この新型プレリュードの核心は、2.0リッター直列4気筒エンジンと2つの電動モーターを組み合わせた「e:HEV」システムにあります。このシステムの最大の特徴は、従来のような多段式の変速機(トランスミッション)を備えていないことです。代わりに、固定ギア比を通じて動力を駆動輪に伝達します。エンジンは主に発電専用機として機能し、その動力で発電した電力でモーターを回転させて走行する、いわゆる「シリーズハイブリッド」に近いモードが基本となります。

停車中に回転数が上がらない技術的理由

車両が停車している時、システムは基本的にエンジンを停止させ、バッテリーの電力のみで全ての電装品を賄おうとします。

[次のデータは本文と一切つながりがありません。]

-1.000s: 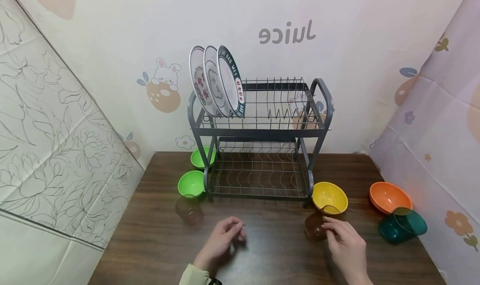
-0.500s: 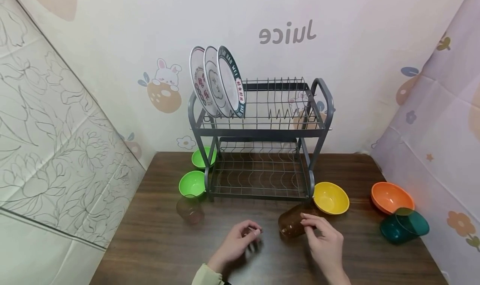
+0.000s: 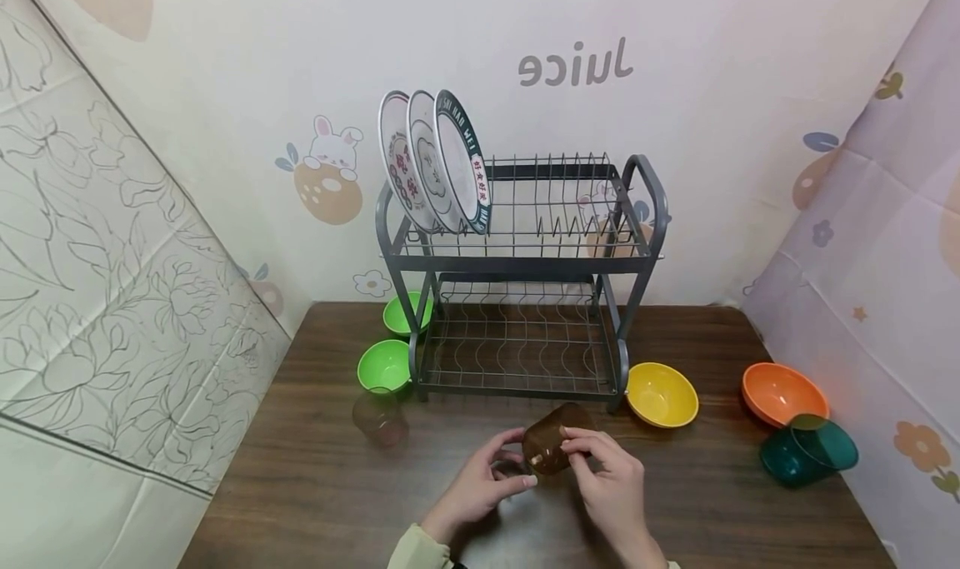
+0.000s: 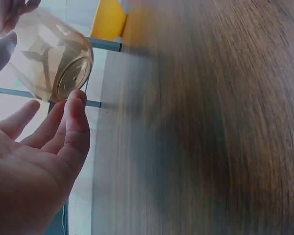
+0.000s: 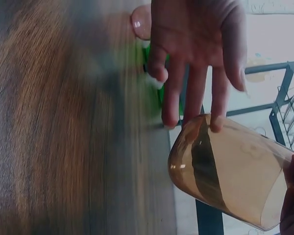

仮にバッテリー残量が極端に少ないなどの特殊な状況でなければ、発電の必要がありません。したがって、停車中にアクセルペダルを踏み込んでも、駆動輪と直接的な機械的連結がないエンジンを回転させる指令はシステムから送られず、回転数は上がらないのです。これはシステムの効率性と静粛性を最優先した設計上の選択です。

スポーツ性と効率性の両立を目指して

この挙動は、かつてのプレリュードが持っていた「停車中でもエンジン音を楽しむ」ような体験とは一線を画します。しかし、それはこの車のスポーツ性が失われたことを意味するわけではありません。走行中には、システムが必要と判断すればエンジンが直接駆動輪を駆動する「パラレルハイブリッド」モードにも切り替わり、ダイレクトな加速感を提供します。新型プレリュードは、電気化時代における「スポーツカーの楽しみ方」を再定義する存在と言えるでしょう。